## Instructions for the task
Only the pictures are to be left out; return the rest of the data exactly as it stands.

Stored dataset items
- - - -
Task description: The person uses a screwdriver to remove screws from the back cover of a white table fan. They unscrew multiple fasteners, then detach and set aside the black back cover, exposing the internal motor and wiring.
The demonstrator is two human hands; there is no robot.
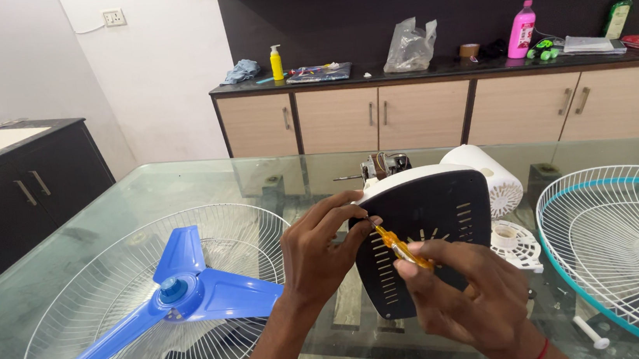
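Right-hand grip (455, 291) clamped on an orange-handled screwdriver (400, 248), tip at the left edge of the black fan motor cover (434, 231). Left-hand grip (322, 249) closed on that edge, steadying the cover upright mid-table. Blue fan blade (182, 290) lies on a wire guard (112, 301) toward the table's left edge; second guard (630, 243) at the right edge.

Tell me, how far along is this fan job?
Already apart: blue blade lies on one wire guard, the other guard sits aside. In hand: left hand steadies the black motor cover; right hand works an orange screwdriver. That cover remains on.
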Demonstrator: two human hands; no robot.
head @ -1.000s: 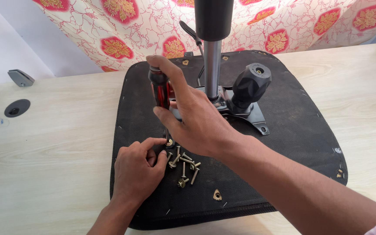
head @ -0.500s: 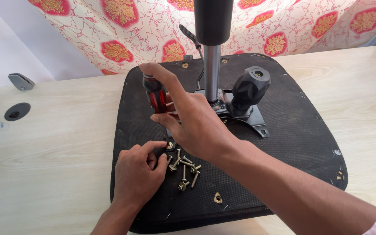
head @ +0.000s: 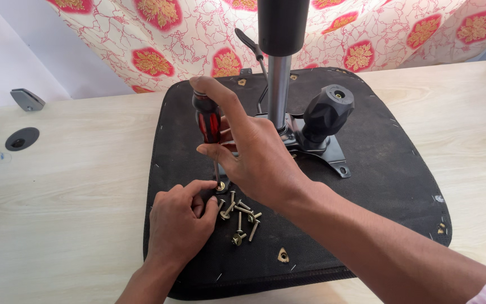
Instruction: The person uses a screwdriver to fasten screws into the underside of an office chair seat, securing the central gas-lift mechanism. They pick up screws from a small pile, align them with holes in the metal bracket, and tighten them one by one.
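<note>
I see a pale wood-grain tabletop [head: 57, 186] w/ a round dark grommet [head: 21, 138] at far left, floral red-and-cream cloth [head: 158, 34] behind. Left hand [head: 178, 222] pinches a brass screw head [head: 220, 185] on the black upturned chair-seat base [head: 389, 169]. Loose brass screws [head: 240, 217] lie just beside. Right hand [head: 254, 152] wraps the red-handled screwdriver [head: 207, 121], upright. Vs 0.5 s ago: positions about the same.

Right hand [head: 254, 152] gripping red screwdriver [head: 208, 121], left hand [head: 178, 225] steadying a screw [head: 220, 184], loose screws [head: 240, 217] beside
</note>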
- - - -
## Solution
Task description: The person uses a screwdriver to remove screws from the back cover of a white table fan. They unscrew multiple fasteners, then detach and set aside the black back cover, exposing the internal motor and wiring.
The demonstrator is two human hands; there is no robot.
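Right-hand grip (455, 291) clamped on an orange-handled screwdriver (400, 248), tip at the left edge of the black fan motor cover (434, 231). Left-hand grip (322, 249) closed on that edge, steadying the cover upright mid-table. Blue fan blade (182, 290) lies on a wire guard (112, 301) toward the table's left edge; second guard (630, 243) at the right edge.

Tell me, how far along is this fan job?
Already apart: blue blade lies on one wire guard, the other guard sits aside. In hand: left hand steadies the black motor cover; right hand works an orange screwdriver. That cover remains on.
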Demonstrator: two human hands; no robot.
head @ -1.000s: 
head @ -0.500s: 
head @ +0.000s: 
Instruction: The person uses a screwdriver to fasten screws into the underside of an office chair seat, securing the central gas-lift mechanism. They pick up screws from a small pile, align them with holes in the metal bracket, and tighten them one by one.
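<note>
I see a pale wood-grain tabletop [head: 57, 186] w/ a round dark grommet [head: 21, 138] at far left, floral red-and-cream cloth [head: 158, 34] behind. Left hand [head: 178, 222] pinches a brass screw head [head: 220, 185] on the black upturned chair-seat base [head: 389, 169]. Loose brass screws [head: 240, 217] lie just beside. Right hand [head: 254, 152] wraps the red-handled screwdriver [head: 207, 121], upright. Vs 0.5 s ago: positions about the same.

Right hand [head: 254, 152] gripping red screwdriver [head: 208, 121], left hand [head: 178, 225] steadying a screw [head: 220, 184], loose screws [head: 240, 217] beside
</note>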

Nothing remains to add to the output.